|
Dig2DIG: Dig into Diffusion Information Gains for Image Fusion |
Soundness: 3: good
Presentation: 3: good
Contribution: 3: good
Rating: 4: marginally below the acceptance threshold
Confidence: 3: You are fairly confident in your assessment. It is possible that you did not understand some parts of the submission or that you are unfamiliar with some pieces of related work. Math/other details were not carefully checked. |
This paper proposes Dig2DIG, a dynamic image fusion framework built upon diffusion models, introducing Diffusion Information Gains (DIG) to dynamically guide the fusion process at each denoising step. The core idea is to weight modality contributions by quantifying how much information each modality can provide at each step, theoretically linking this approach to a provable reduction of the generalization error bound in multimodal fusion. Theoretical analysis, practical algorithmic realization, and extensive experimental validation are provided.
1. This paper thoroughly analyzes the theoretical motivation behind dynamic fusion in denoising diffusion models.
2. This paper systematically compares Dig2DIG with strong baselines over multiple challenging datasets.
1. This paper miss some discussion and comparison with several recent work, e.g., [R1-R2]
2. While the paper’s theoretical and algorithmic contributions are clear, the system-level architecture largely repurposes standard DDPM sampling with softmax weighting for fusion guidance.
3. While the mathematics generalizes to $K>2$, the paper does not present empirical or even synthetic evidence for how the framework scales with larger numbers or more heterogeneous modalities, nor does it discuss failure points in such scenarios.
4. Ablations that could further clarify the incremental importance of each design are only briefly touched upon. e.g., what if weighting is region-wise but not dynamic in time? What if different normalization or activation functions are used on DIG?
References:
[R1] Deng Y, Xu T, Cheng C, et al. Mmdrfuse: Distilled mini-model with dynamic refresh for multi-modality image fusion[C]//Proceedings of the 32nd ACM International Conference on Multimedia. 2024: 7326-7335.
[R2] Yang B, Jiang Z, Pan D, et al. LFDT-Fusion: A latent feature-guided diffusion Transformer model for general image fusion[J]. Information Fusion, 2025, 113: 102639.
See the weakness |
Lightly AI-edited |
|
Dig2DIG: Dig into Diffusion Information Gains for Image Fusion |
Soundness: 2: fair
Presentation: 3: good
Contribution: 2: fair
Rating: 4: marginally below the acceptance threshold
Confidence: 5: You are absolutely certain about your assessment.
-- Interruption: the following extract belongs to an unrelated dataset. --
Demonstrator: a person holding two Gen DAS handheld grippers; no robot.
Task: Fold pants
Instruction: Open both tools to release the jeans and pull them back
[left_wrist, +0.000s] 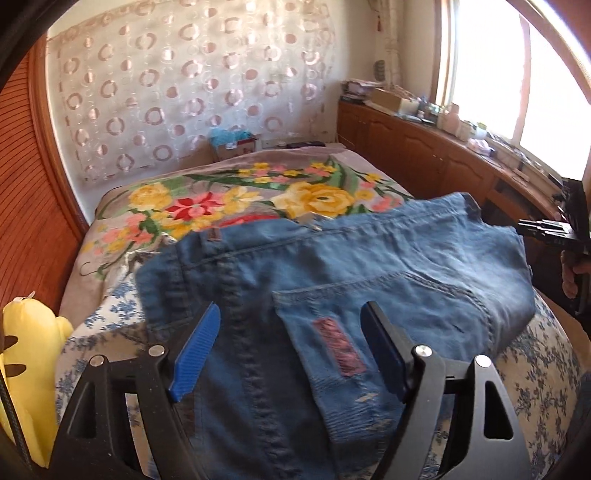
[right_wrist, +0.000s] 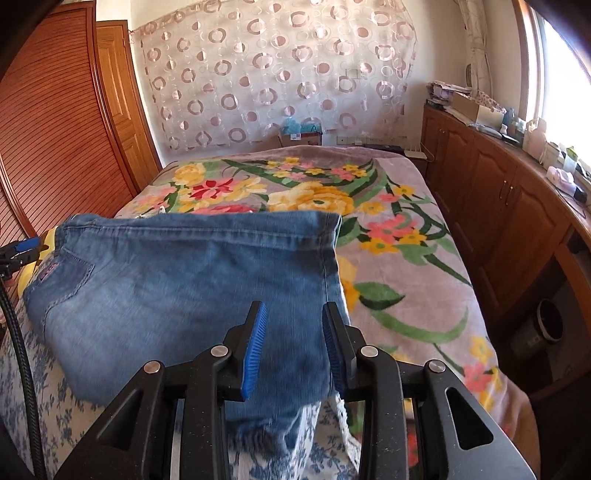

You are very familiar with the related work and checked the math/other details carefully. |
Due to the spatiotemporal imbalance of information gain contributed by different image modalities during the denoising diffusion process, this paper proposes a diffusion-model-based dynamic fusion method that computes a distinct set of fusion coefficients at each diffusion time step, thereby optimizing modality-specific information gain across the different stages of the diffusion process.
- Overall, the discussion on dynamic fusion during the diffusion denoising phase is meaningful, as it aims to enhance the information gain achieved through fusion.
- The key idea of the proposed method for tightening the upper bound of fusion generalization is to ensure that the guidance weight assigned to each modality is positively correlated with the residual information of that modality that has not yet been integrated into the current image, and theoretical support for this is provided.
- Modality residual information is proxied by the information gain obtained during the diffusion process.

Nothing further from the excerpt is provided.